Bad bills can only have bad consequences. Dodd’s bill, unnecessary and fraught with unforeseen dangers, ought to be frog marched off the legislative stage, preferably in handcuffs.
A bill sponsored solely by Senator Chris Dodd, the “Free Speech Protection Act of 2004,” puts journalists in the same uncomfortable situation as the hapless Englishman. Compelled to betray a source during a legal proceeding by disclosing his identity or maintaining silence and subverting justice, what would you do?
How do you like your babies -- boiled or fried?
Presently, journalists need not answer such stupid questions because the law is very plain on the point: Journalists may be found in contempt when they withhold information that may – just to pick one example out of the hat – result in the non-prosecution of the Englishman who refuses to betray his friend and consequently betrays his country.
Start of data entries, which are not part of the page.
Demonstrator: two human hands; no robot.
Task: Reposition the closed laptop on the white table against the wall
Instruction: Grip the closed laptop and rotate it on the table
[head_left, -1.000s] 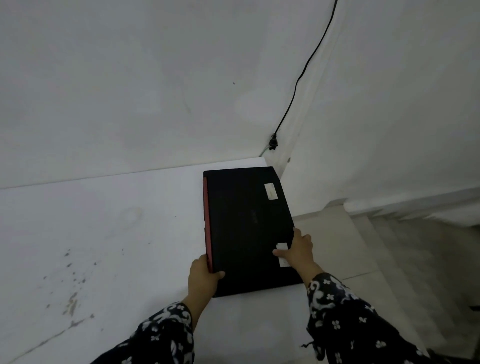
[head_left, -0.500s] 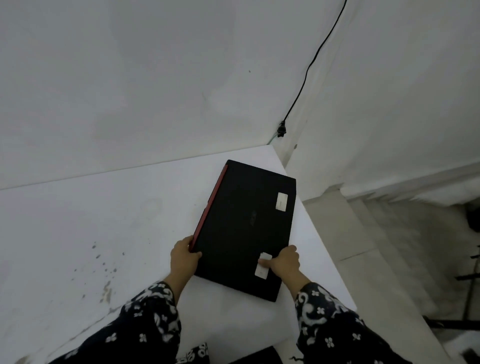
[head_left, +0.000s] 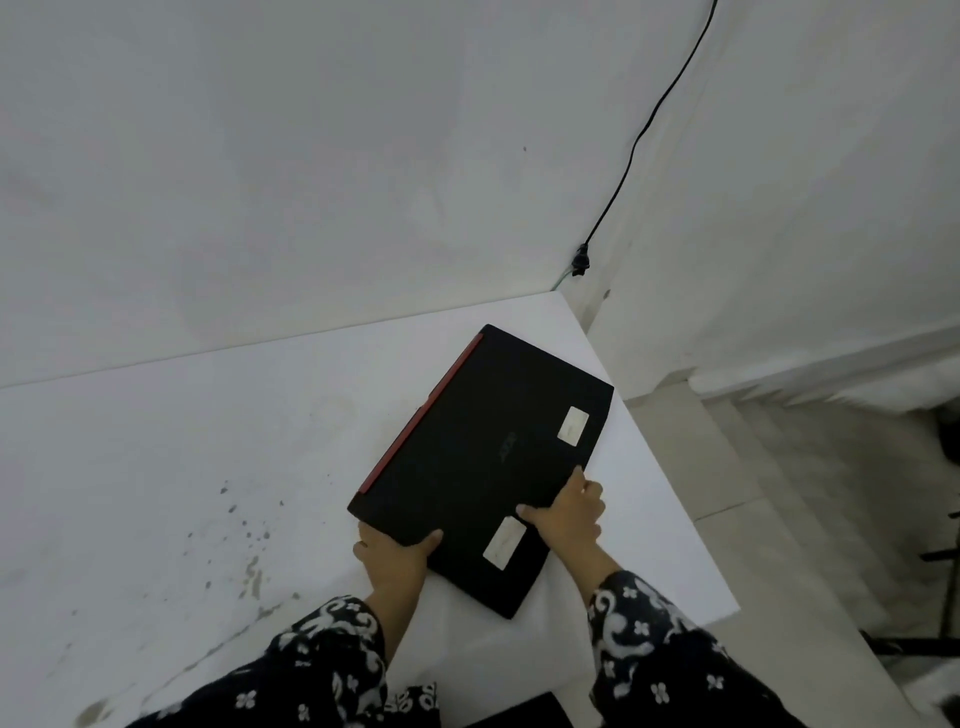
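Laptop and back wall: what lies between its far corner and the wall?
Only bare white table shows between the laptop and the wall in the head view; nothing rests there.

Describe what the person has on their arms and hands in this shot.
Both arms wear long dark sleeves printed with white flowers and swirls, the left sleeve and the right sleeve ending at the wrists. The left hand and right hand are bare: no gloves or visible jewellery.

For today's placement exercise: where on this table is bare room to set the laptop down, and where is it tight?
Free: table between wall and laptop. Tight: right corner, where left hand and right hand grip it.
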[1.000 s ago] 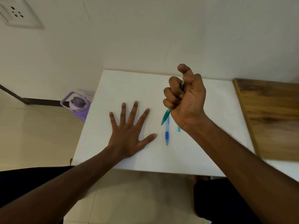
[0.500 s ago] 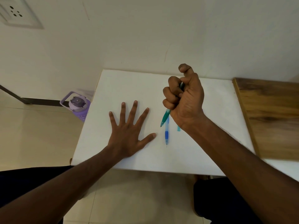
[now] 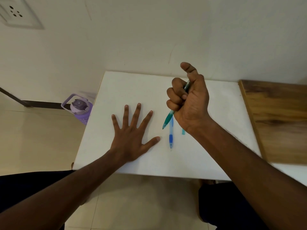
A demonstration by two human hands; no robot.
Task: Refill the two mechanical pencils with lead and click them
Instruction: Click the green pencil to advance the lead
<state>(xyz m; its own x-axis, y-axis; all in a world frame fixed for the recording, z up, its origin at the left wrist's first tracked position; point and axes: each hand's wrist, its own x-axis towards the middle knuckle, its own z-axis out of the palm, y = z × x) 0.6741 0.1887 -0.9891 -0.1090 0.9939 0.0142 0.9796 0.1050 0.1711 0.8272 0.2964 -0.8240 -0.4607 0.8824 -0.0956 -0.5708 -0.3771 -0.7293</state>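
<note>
My right hand (image 3: 191, 103) grips a green mechanical pencil (image 3: 168, 119) in a fist above the white table (image 3: 216, 117), tip pointing down and left. The thumb stands raised, off the pencil's top end. A blue mechanical pencil (image 3: 171, 135) lies flat on the table just below that hand, tip toward me with a thin lead showing. A small teal piece (image 3: 183, 131), maybe a lead case, peeks out beside my right wrist, mostly hidden. My left hand (image 3: 132, 135) rests flat on the table with fingers spread, left of the blue pencil, holding nothing.
A wooden board (image 3: 279, 117) adjoins the table on the right. A purple water bottle (image 3: 79, 108) stands on the tiled floor by the table's left edge. A wall runs behind the table, with a socket (image 3: 15, 14) at the upper left.
My right thumb has lifted off the top of the green pencil, after pressing on it. The left hand and the blue pencil have stayed put.
</note>
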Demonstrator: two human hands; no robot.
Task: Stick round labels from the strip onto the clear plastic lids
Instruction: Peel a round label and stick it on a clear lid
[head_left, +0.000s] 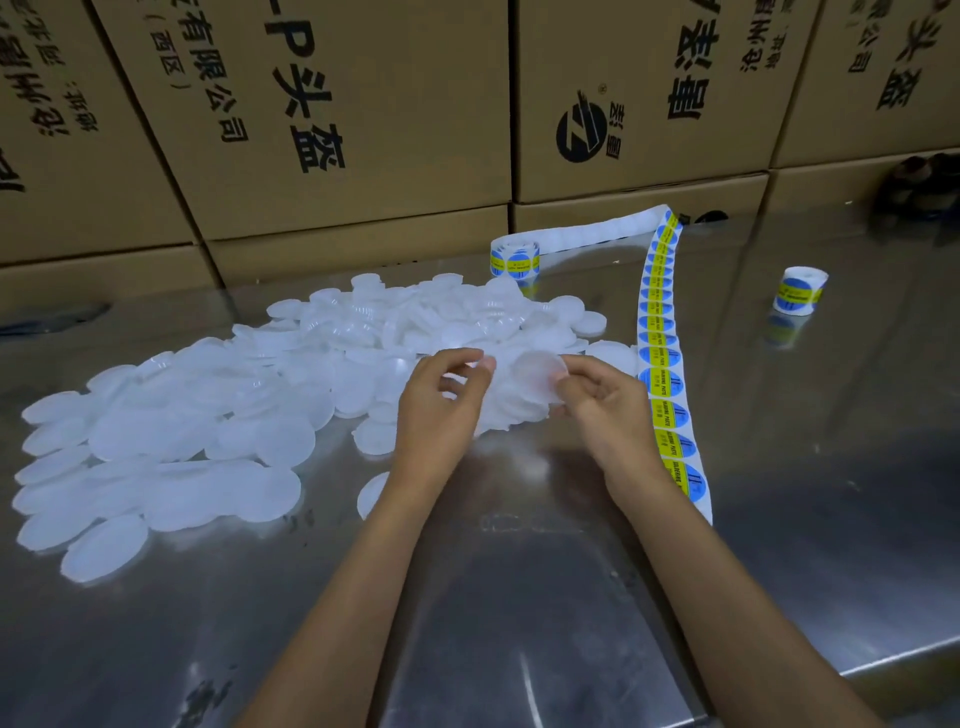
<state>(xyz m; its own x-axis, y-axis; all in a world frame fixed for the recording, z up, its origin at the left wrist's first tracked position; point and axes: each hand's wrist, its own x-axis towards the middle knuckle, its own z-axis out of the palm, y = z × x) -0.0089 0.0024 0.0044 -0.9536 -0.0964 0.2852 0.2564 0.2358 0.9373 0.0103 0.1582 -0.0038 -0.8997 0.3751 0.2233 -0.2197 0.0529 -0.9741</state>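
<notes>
A big heap of clear plastic lids (218, 405) covers the left and middle of the steel table (519, 597). My right hand (597, 400) pinches one clear lid (537, 376) by its edge, tilted up above the heap. My left hand (441, 395) hovers just left of it with curled fingers; a lid edge seems to sit between its fingertips, though this is unclear. A long strip of round blue-and-yellow labels (667, 395) lies on the table just right of my right hand, running back to a small roll (514, 257).
A second label roll (800, 291) stands at the right. Stacked cardboard boxes (363, 130) wall off the table's far side. A single lid (374, 493) lies apart near my left forearm. The table's front right edge (883, 660) drops off.
</notes>
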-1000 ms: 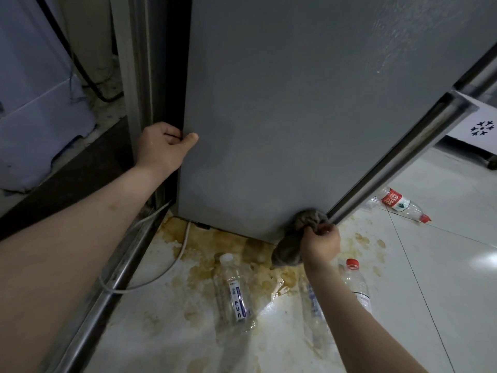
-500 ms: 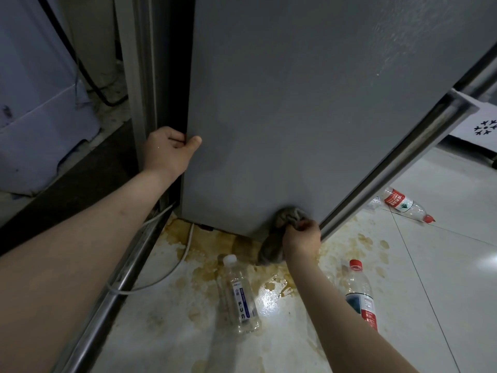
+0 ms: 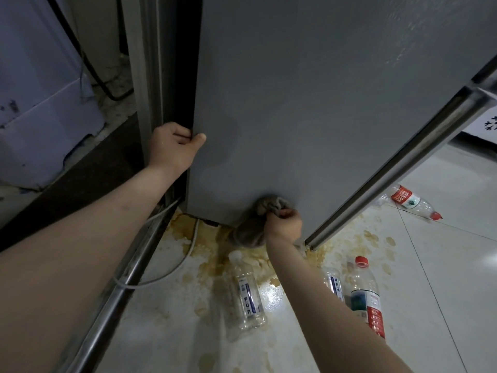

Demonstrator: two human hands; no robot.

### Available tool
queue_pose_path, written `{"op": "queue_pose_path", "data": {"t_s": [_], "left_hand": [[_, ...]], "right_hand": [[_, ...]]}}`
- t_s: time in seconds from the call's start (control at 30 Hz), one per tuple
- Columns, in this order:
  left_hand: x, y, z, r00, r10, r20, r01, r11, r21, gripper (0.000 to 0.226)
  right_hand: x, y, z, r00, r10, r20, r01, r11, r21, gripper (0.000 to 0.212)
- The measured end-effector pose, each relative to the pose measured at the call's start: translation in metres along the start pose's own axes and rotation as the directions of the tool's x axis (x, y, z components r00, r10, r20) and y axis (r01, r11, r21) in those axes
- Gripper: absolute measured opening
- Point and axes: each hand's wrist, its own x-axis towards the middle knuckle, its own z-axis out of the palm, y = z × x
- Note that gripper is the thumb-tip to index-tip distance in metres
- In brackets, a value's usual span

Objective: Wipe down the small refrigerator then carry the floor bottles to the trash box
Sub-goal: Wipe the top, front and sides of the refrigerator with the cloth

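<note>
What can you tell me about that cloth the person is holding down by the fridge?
The cloth is a grey-brown rag, soft and crumpled into a bunch. The right hand grips it in a fist and presses its top part against the grey side of the refrigerator, close to the bottom edge. The rest hangs loose below the hand, just above the stained floor.

Head view: two arms visible, entering from lower left and lower right. Both forearms bare up to frame edge, no sleeve in view. Left hand point(image 3: 174, 148) bare: no glove, ring or watch seen. Right hand point(image 3: 285, 224) bare too, wrist unadorned. Short nail visible on left thumb
</note>
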Motion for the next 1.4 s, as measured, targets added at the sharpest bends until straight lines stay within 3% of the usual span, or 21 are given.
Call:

Every citizen is under the obligation to say the truth when sworn to do so under oath. Dodd has yet to tell us why journalists should be exempt from a solemn obligation that, with few exceptions, binds all other citizens. The law, when it is not an ass, very sensibly makes exceptions: Information gathered by priests during confessions is exempted; husbands and wives are not forced to testify against each other; and persons may not be forced to give testimony at trial against themselves, if they plead the Fifth Amendment.
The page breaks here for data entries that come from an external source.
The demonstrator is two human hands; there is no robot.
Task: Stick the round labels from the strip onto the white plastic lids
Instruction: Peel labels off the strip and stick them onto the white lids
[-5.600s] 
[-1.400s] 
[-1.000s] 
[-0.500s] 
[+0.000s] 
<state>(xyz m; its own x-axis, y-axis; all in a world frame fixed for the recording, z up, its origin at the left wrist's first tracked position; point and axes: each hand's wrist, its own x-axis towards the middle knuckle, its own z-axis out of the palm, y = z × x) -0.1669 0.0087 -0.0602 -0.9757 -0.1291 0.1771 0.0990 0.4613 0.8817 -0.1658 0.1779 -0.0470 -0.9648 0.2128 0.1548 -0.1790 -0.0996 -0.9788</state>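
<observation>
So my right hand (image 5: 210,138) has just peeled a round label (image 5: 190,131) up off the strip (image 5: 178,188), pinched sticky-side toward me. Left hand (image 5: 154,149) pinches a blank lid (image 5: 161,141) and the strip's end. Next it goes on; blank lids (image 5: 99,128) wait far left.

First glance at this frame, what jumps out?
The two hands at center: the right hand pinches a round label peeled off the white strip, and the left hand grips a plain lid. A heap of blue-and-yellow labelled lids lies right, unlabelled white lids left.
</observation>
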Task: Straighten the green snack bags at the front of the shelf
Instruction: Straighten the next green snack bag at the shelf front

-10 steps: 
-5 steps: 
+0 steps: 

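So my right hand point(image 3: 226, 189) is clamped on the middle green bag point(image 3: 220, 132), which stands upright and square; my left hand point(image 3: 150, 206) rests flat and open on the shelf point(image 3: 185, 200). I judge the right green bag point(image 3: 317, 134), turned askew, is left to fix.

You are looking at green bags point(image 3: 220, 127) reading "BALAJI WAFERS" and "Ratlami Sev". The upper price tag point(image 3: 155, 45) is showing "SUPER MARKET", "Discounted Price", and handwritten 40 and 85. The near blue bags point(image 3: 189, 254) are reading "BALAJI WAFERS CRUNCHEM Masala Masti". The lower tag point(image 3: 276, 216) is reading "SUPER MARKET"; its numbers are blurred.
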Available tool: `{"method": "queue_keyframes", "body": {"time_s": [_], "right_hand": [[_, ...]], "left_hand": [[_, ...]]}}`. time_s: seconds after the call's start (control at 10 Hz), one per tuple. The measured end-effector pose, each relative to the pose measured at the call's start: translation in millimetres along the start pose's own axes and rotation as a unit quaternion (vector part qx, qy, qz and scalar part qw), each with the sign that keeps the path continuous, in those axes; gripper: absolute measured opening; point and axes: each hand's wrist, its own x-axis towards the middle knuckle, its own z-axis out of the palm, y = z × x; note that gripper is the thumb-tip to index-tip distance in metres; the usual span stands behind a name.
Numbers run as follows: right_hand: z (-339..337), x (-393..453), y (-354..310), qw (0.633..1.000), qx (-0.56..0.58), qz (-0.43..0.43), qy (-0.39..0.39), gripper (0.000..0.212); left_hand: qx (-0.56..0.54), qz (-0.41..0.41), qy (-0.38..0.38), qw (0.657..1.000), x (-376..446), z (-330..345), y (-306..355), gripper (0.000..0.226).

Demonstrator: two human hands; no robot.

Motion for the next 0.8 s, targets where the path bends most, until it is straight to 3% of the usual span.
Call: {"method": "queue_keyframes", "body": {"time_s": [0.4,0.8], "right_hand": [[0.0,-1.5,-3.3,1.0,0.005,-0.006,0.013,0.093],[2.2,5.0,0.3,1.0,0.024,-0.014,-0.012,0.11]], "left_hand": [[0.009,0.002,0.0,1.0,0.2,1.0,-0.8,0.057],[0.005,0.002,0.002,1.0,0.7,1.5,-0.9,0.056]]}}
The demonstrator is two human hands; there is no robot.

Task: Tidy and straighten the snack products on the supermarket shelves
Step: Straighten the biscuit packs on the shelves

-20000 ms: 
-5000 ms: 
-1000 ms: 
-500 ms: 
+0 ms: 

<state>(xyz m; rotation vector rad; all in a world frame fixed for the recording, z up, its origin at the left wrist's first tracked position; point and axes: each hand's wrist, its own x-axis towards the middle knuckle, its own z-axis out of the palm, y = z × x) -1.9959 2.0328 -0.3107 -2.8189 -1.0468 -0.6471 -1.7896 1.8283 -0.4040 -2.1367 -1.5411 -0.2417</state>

Dodd’s bill prevents federal agencies from sanctioning information providers who will not disclosure their sources. But the bill allows federal entities to compel other testimony under stringent conditions. Disclosure of information may be compelled only by a court, and only if the court finds that the party seeking the information has established by clear and convincing evidence that “(1) the news or information is critical and necessary to the resolution of a significant legal issue before an entity of the judicial, legislative, or executive branch of the Federal Government that has the power to issue a subpoena; (2) the news or information could not be obtained by any alternative means; and (3) there is an overriding public interest in the disclosure.”
Even from a journalistic point of view, the bill is mischievous because it makes the journalism industry beholden to Dodd and other legislators foolish enough to vote to affirm a bill that provides immunity for sources, elevating them far above the position once enjoyed by Caesar’s wife, universally acknowledged to be above criticism.
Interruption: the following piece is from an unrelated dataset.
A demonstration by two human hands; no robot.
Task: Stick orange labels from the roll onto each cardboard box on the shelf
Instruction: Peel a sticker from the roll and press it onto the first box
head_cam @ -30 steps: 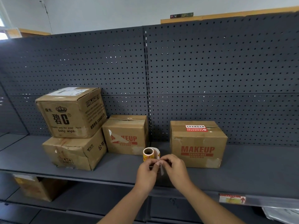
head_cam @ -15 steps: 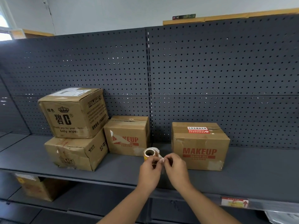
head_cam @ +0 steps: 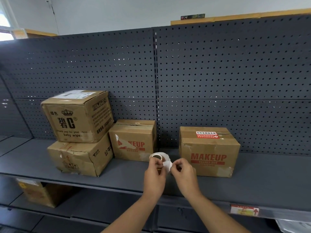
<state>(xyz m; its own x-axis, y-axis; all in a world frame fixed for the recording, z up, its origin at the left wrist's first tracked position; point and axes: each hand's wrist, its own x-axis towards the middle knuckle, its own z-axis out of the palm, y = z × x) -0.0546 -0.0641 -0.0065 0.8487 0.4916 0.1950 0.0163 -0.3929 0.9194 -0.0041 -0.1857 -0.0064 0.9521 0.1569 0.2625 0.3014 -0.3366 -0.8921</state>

The Dodd bill, worth its weight in gold, is a huge payout to journalists, is it not? Usually, such favors are bought by special interest groups in the form of campaign contributions, but journalists may reward their pet politicians in a far different coin – by providing to them either a good or a non-critical press.
An immunity provided by politicians to the media is no less corrupting than a money pay out. Joseph Pulitzer, after whom the coveted Pulitzer Prize is named, used to say that reporters should have no friends because he understood that gratitude corrupts. And gratitude on such a massive scale corrupts absolutely.
Recent scandals in the Bush administration are instructive. If media sources could not be compelled to disgorge information necessary for prosecution, no one in the Bush administration could ever be frog marched off to jail in handcuffs for having outed a CIA agent; Times news reporter Judith Miller would never have been reproved by her editors for having become “entangled” with her source; her editors would not have been reproved by political columnist Maureen Dowd for leaving their reporter untethered; and the rest of us would have missed a farce of rare proportions.
Bad bills can only have bad consequences. Dodd’s bill, unnecessary and fraught with unforeseen dangers, ought to be frog marched off the legislative stage, preferably in handcuffs.